ALS was first found in 1869 by French neurologist Jean-Martin Charcot, but it wasn’t until 1939 that Lou Gehrig brought national and international attention to the disease. Ending the career of one of the most beloved baseball players of all time, the disease is still most closely associated with his name. Amyotrophic lateral sclerosis (ALS) is a progressive neurodegenerative disease that affects nerve cells in the brain and the spinal cord. Motor neurons reach from the brain to the spinal cord and from the spinal cord to the muscles throughout the body. The progressive degeneration of the motor neurons in ALS eventually leads to their death. When the motor neurons die, the ability of the brain to initiate and control muscle movement is lost. With voluntary muscle action progressively affected, patients in the later stages of the disease may become totally paralyzed.
ALS icebucket challenge
The challenge dares nominated participants to be filmed having a bucket of ice water poured on their heads and challenging others to do the same. A common stipulation is that nominated people have 24 hours to comply or forfeit by way of a charitable financial donation.
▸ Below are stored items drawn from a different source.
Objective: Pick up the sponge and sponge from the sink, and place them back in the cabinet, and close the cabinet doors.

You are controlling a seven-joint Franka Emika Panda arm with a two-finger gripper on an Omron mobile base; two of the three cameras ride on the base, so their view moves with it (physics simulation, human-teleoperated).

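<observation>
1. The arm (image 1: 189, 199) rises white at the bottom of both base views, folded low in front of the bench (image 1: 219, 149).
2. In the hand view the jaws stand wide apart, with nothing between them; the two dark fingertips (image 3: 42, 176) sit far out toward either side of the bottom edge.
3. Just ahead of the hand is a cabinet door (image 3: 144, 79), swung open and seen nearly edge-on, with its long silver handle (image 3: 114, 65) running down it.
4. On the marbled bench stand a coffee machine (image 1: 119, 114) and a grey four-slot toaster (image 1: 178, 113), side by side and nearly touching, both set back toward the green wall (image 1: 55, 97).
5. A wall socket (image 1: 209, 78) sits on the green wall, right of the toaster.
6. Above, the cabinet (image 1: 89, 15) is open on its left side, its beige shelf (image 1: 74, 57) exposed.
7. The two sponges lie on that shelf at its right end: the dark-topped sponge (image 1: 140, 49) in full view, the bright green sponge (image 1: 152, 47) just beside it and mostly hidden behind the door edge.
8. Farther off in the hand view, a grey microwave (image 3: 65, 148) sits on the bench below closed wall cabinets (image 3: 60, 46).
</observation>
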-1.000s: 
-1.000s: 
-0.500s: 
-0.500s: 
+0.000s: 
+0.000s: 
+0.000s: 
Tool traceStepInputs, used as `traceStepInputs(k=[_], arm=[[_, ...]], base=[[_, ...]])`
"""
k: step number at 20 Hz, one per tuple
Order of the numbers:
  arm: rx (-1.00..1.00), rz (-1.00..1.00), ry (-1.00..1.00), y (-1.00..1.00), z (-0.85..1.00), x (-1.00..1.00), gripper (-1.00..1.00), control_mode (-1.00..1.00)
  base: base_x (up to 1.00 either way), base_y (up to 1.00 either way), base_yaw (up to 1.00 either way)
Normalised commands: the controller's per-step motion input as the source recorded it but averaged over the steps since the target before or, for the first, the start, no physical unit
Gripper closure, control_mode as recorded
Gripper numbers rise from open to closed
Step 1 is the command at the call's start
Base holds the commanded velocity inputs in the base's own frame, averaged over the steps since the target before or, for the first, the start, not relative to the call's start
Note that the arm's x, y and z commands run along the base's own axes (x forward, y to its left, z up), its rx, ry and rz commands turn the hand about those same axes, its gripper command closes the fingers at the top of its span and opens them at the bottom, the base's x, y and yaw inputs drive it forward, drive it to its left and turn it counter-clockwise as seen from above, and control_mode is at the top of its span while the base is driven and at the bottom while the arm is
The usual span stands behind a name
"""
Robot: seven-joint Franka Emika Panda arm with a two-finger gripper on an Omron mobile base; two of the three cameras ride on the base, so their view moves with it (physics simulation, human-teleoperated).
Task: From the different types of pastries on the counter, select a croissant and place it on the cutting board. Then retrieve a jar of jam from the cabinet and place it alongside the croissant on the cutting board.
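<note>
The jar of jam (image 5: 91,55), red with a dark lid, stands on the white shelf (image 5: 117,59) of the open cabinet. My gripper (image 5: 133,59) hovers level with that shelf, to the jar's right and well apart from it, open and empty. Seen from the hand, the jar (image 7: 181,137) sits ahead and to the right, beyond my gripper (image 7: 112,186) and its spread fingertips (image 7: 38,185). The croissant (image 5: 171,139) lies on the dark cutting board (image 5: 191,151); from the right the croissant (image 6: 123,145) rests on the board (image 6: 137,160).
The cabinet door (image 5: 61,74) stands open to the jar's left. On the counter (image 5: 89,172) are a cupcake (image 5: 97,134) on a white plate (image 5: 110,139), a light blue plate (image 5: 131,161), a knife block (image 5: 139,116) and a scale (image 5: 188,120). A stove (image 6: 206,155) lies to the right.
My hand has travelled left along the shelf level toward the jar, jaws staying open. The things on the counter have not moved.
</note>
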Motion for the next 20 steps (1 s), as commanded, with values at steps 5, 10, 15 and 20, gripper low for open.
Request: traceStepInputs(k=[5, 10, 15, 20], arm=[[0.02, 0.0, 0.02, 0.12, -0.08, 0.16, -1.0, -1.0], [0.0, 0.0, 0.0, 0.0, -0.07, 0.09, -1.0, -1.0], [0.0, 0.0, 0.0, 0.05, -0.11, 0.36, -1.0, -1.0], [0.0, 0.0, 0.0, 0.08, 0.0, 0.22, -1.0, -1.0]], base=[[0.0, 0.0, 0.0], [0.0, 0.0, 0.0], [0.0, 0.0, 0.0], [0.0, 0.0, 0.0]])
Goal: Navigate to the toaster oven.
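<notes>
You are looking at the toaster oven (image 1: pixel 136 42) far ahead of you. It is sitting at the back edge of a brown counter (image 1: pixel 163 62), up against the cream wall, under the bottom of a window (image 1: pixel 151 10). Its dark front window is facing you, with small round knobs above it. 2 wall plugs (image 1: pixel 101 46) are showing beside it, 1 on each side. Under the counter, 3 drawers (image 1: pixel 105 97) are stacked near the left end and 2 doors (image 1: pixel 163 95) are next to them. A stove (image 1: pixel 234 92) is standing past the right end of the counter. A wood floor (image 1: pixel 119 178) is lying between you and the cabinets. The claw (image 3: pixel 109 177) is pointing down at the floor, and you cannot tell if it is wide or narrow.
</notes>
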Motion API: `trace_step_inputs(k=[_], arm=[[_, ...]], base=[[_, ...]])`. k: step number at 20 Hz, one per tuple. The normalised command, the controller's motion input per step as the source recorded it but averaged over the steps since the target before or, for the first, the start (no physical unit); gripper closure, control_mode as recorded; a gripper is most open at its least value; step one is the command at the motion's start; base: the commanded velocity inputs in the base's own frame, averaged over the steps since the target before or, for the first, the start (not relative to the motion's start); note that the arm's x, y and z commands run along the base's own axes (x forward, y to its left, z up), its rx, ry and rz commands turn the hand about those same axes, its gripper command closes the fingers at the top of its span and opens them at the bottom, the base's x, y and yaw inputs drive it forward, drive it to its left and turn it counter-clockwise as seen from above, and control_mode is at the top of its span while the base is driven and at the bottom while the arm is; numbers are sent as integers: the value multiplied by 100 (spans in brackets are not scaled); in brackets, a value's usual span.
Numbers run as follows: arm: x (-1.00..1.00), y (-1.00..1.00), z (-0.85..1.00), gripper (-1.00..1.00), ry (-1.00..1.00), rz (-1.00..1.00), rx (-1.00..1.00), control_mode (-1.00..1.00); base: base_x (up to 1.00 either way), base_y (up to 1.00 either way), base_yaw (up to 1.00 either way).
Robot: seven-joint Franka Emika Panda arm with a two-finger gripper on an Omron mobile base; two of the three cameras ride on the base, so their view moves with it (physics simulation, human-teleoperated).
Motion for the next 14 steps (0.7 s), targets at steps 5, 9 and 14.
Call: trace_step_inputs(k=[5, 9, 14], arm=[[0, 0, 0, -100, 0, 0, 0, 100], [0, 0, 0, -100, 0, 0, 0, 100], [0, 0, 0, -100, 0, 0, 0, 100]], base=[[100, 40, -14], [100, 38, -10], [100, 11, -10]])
Steve-O questioned the campaign, suggesting that celebrities’ videos generally forgot to share donation information for ALS charities, and that the initial $15 million dollars in funds was insignificant, given the star power of the celebrities participating. He noted that, of the videos he viewed, only Charlie Sheen and Bill Gates noted that the point is to donate money.
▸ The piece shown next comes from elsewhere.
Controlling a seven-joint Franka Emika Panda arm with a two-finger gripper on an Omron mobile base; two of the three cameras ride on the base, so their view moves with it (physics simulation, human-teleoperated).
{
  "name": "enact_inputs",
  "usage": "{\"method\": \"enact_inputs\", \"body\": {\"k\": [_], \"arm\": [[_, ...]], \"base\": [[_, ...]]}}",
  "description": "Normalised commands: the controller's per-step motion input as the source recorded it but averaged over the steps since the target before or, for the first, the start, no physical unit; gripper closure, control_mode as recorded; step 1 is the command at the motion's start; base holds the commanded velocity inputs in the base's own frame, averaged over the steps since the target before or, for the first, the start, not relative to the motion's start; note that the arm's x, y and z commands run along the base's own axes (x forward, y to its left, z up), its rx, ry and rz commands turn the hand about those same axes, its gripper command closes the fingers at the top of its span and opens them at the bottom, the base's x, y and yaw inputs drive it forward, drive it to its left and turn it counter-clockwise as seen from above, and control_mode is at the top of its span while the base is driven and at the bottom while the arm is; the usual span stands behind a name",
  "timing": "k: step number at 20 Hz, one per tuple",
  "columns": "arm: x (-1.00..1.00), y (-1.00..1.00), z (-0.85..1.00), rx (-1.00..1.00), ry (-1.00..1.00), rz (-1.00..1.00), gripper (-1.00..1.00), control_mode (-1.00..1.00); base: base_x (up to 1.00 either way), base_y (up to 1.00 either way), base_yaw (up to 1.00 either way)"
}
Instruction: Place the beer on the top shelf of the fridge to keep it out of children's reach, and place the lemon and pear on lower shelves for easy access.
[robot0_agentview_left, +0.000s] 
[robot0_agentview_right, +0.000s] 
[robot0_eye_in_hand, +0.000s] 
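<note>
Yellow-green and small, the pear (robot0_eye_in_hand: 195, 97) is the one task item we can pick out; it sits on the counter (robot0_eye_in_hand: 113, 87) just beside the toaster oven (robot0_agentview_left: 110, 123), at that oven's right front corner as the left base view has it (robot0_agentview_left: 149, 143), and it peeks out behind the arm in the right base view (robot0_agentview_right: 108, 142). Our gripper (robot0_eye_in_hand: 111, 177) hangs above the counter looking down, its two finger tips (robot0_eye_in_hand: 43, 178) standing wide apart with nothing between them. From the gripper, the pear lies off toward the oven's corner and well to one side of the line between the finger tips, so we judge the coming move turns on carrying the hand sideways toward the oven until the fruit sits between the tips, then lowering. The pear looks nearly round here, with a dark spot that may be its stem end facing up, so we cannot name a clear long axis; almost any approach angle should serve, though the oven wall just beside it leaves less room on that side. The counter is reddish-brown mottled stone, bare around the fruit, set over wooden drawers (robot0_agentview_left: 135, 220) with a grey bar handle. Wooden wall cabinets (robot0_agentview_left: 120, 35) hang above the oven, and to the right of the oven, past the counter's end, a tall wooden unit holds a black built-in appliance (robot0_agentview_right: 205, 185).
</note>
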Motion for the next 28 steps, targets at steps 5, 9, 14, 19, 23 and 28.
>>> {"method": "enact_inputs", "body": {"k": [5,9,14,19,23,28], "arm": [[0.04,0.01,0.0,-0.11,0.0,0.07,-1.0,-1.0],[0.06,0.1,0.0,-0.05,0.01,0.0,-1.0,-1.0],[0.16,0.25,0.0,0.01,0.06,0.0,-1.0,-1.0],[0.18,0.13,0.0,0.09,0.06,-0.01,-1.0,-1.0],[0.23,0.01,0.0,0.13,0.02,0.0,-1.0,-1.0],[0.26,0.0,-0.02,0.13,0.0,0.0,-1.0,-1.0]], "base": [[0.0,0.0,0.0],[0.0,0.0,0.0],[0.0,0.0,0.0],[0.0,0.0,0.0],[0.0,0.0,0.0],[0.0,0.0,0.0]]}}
Pamela Anderson refused to take part in the challenge because the use of animal experimentation in ALS research. Members of the pro-life movement criticised the campaign because of the connection between embryonic stem cell research and ALS research.
On August 22, 2014, Brian O’Neill, a physician at the Detroit Medical Center, warned that the challenge may have adverse health effects on participants, including potentially inducing a vagal response which might, for example, lead to unconsciousness in people taking blood pressure medications.
Criticism also targeted the waste of water.